EXERCISE BRIEF - As an exercise, transcribe the data below in full and exactly, omitting pictures.

DATASET SECTION -
———

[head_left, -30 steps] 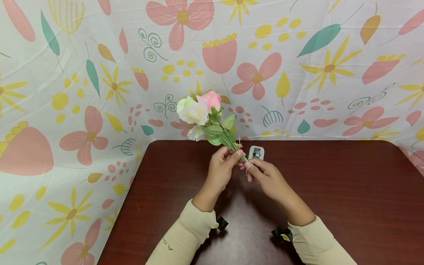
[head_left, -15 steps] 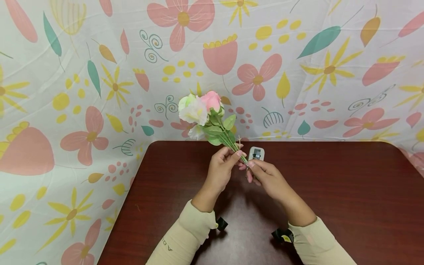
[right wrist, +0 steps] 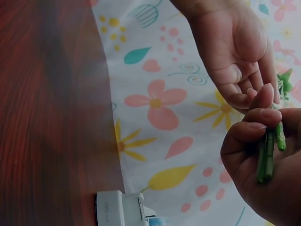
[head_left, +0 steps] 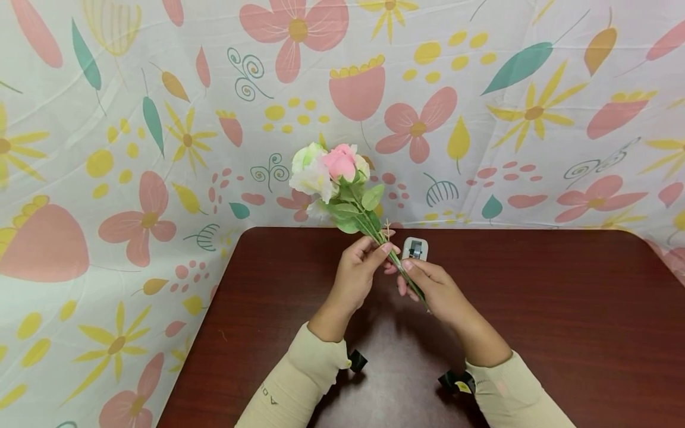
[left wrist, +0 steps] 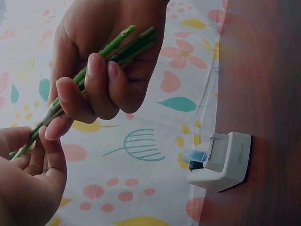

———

RESULT OF THIS EXERCISE -
[head_left, -30 steps] 
[head_left, -15 steps] 
[right wrist, +0 steps] 
[head_left, +0 steps] 
[left wrist, +0 steps] 

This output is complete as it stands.